Breast rashes affect most women in their lifetime. Here’s some common causes:
- Mastitis is inflammation of the breast that occurs most often in breastfeeding women.
- Untreated mastitis can result in a breast abscess, which is a walled-off area of pus and bacteria in the breast.
- Common symptoms include pain, swelling, redness, warmth and fevers.
- About 11% of women with mastitis have an underlying breast abscess, which generally requires antibiotics and surgery.
- Mastitis is also more common in smokers and tends to persist in smokers, despite antibiotics.
- Mastitis can occasionally occur in non-lactating young or older women and should be seen by a doctor promptly.
Inflammatory Breast Cancer (IBC)
- Inflammatory Breast Cancer is a rare and aggressive form of breast cancer that makes up about 1% of all breast cancers.
- Unlike other breast cancers that form a lump, IBC spreads along and blocks the lymphatic vessels in the skin of the breast – causing the breast to become red, swollen and tender (similar to an infection). The breast skin can also look dimpled.

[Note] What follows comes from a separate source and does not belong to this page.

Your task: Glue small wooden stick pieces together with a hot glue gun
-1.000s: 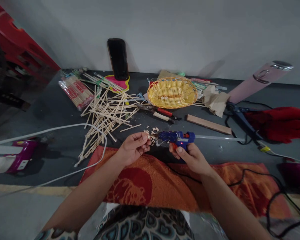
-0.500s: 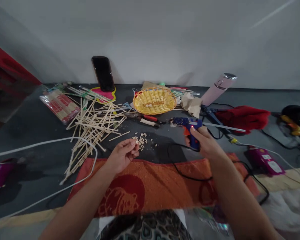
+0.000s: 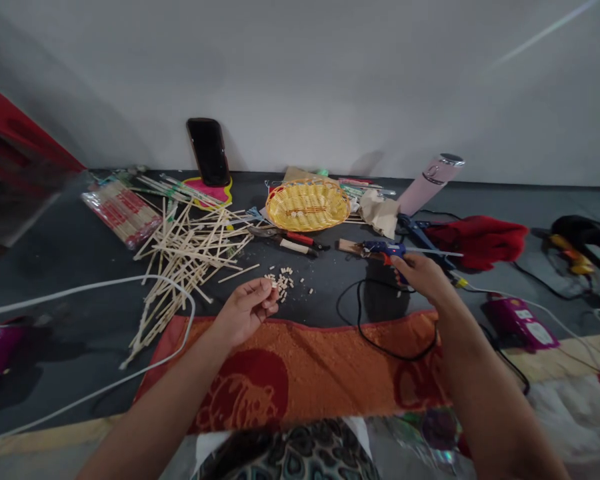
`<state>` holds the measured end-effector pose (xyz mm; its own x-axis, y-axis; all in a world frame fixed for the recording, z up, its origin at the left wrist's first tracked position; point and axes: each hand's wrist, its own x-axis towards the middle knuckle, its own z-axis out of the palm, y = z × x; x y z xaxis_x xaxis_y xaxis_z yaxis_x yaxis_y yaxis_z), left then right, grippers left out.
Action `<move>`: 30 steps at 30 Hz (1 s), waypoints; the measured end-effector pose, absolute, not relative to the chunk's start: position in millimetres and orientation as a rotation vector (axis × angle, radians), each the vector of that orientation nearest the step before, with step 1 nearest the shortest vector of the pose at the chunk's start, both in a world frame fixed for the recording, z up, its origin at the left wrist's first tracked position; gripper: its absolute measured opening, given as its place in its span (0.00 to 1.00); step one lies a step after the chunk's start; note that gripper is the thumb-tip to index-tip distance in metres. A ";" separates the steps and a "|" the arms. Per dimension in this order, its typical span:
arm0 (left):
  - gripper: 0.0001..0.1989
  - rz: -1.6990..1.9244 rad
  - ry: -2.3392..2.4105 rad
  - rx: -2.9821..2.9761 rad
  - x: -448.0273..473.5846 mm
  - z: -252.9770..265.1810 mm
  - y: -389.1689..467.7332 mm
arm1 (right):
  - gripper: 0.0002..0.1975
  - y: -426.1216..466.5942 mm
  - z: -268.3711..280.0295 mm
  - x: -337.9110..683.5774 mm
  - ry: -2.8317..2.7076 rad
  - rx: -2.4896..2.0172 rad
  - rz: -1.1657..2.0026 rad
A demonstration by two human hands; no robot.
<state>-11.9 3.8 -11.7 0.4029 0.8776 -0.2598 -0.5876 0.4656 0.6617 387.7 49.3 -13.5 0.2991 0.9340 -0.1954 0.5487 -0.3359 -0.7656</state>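
My left hand (image 3: 246, 308) is closed in a pinch on a small pale wooden piece (image 3: 274, 285). Just beyond those fingertips, several short cut wooden pieces (image 3: 286, 275) lie scattered on the dark surface. My right hand (image 3: 421, 275) is wrapped round the handle of a blue glue gun (image 3: 386, 248), which has a clear glue stick (image 3: 440, 253) poking out of its back. The nozzle points left, over or beside a small wooden block (image 3: 349, 246); whether the gun rests on it, I cannot tell. Pliers (image 3: 300, 237) with red and white handles lie between the hands, farther back.
A yellow woven basket (image 3: 307, 208) stands behind the pliers. Left of it are loose wooden sticks (image 3: 190, 250), packaged sticks (image 3: 123, 212) and a phone (image 3: 209, 152). Rightward are a pink bottle (image 3: 430, 181) and red cloth (image 3: 480, 243). An orange towel (image 3: 330, 367) lies in front.
My right hand has moved the glue gun slightly right and lowered it, and the wooden block by its nozzle now shows. My left hand keeps its pinch in the same place.
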 end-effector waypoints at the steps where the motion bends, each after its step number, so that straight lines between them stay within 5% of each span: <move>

- Any persistent breast rash, even without a lump should be investigated.
- Paget’s disease of the nipple is an uncommon form of breast cancer that affects the nipple-areolar complex.
- Most people with Paget’s disease also have a breast cancer somewhere else in the same breast, either an invasive cancer or preinvasive cancer known as ductal carcinoma in situ (DCIS). The main sign of Paget’s disease is dry, scaly rash and ulceration on the nipple area.
- Intertrigo is caused by a combination of moisture, heat, lack of air circulation and friction between skin folds, and often accompanied by a fungal or bacterial infection.
- Common symptoms include a reddish-brown rash, raw, itchy or oozing skin and unpleasant odour.
- To prevent Intertrigo wear a well-fitting supportive bra, and if you gain weight tight bras may rub on skin, irritating further.
- A breast lift operation will generally help Intertrigo.
- Other causes of breast rash can include dermatitis (sometimes flared by washing powder on bras), eczema, shingles or psoriasis.
This is not a substitute for medical advice. Please see your GP or breast surgeon if you have breast rash.